Tuesday, 15 January 2013

Article - Role and function of dance: Historical context (Part 3) - Dr. Anonna Guha

Rhythm, gentle, solemn, passionate, frenzied, savage, so too the dance. For it is the rhythm that provides the beat for the bodies that move. The heartbeat for the dance and the bodies move, sway, swirl, dip and rise. They rejoice and droop. They exhilarate and collapse. It is all part of a world at once gentle, solemn, passionate, frenzied and savage. This is the world of folk tribal and ritual dance in India. A world born no one knows when. A world that found its own moorings, nourishment, growth, flowering and maturity. A world that has yielded generation after generation of performers.  They are everywhere – men and women. They are part of India’s multitudes, performers, dancers. Not trained, not professional dancers, not by design. By birthright. (Khokar 1987: 10)
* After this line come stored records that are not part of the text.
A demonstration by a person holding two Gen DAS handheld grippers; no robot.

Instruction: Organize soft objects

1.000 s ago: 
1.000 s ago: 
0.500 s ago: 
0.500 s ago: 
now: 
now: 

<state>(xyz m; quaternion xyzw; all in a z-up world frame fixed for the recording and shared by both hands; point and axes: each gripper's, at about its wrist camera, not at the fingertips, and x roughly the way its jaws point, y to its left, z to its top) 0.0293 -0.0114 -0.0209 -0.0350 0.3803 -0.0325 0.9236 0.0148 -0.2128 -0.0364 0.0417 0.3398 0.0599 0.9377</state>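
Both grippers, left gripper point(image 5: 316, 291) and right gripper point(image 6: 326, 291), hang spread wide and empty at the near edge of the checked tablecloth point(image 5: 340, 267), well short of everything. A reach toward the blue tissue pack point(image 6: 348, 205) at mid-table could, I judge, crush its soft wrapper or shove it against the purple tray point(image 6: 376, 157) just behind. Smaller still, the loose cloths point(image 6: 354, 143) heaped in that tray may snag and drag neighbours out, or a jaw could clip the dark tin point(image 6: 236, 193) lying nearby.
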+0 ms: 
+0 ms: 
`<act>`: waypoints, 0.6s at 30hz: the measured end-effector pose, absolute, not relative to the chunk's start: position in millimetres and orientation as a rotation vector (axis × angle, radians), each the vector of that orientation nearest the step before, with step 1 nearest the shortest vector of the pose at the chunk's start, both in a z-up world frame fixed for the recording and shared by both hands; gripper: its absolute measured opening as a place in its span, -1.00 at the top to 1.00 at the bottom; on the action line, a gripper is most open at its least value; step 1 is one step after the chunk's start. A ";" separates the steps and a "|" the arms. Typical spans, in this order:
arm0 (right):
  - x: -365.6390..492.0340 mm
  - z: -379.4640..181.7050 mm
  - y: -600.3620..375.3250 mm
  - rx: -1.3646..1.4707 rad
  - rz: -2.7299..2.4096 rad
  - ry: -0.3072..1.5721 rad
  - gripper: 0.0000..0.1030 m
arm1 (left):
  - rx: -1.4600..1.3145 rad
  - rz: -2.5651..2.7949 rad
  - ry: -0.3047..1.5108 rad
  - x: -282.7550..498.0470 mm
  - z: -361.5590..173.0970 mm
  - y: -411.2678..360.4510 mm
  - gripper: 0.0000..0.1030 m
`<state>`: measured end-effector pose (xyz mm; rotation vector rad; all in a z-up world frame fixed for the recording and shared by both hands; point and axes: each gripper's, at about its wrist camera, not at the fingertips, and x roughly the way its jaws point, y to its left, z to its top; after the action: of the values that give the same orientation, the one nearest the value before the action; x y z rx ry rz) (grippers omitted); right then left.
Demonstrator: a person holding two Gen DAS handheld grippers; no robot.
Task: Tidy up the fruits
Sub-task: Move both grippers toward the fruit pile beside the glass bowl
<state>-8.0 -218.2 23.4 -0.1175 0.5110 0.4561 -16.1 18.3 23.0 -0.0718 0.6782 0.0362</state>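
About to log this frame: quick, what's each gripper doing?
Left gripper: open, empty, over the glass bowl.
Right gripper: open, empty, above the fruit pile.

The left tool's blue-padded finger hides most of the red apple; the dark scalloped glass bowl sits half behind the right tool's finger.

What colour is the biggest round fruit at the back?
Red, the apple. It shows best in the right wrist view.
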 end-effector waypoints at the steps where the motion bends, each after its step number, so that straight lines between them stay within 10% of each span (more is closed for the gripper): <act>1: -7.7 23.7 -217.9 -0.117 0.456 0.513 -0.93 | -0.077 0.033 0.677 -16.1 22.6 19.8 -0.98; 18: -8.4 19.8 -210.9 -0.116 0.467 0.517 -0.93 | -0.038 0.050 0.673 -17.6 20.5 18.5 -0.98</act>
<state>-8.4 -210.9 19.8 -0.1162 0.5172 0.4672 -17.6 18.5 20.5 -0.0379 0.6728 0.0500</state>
This passage brings out the true picture of folk and tribal dances and dancers.  Their dance is spontaneous but this does not mean that they dance anywhere or anytime. There is an inbuilt method in it all, a rhyme and a reason even though it may not be a consciously cultivated one.  Certain promptings and stimuli inspire, provoke, urge and  compel people to dance. Their dance then evolves and sustains norms. There is no written   or communicated instruction or direction for the dance. It is essentially what the dancers have gained and assimilated without deliberate effort as a legacy from past generation. In order to understand this complete process, it is imperative that one understands these  varied shared manners and moods because these are reflected in the Indian dance .These moods and motifs become the common language and grammar for the folk, tribal and  ritual dances as they exist in the different milieu of the country. (Khokhar 1987:14-30)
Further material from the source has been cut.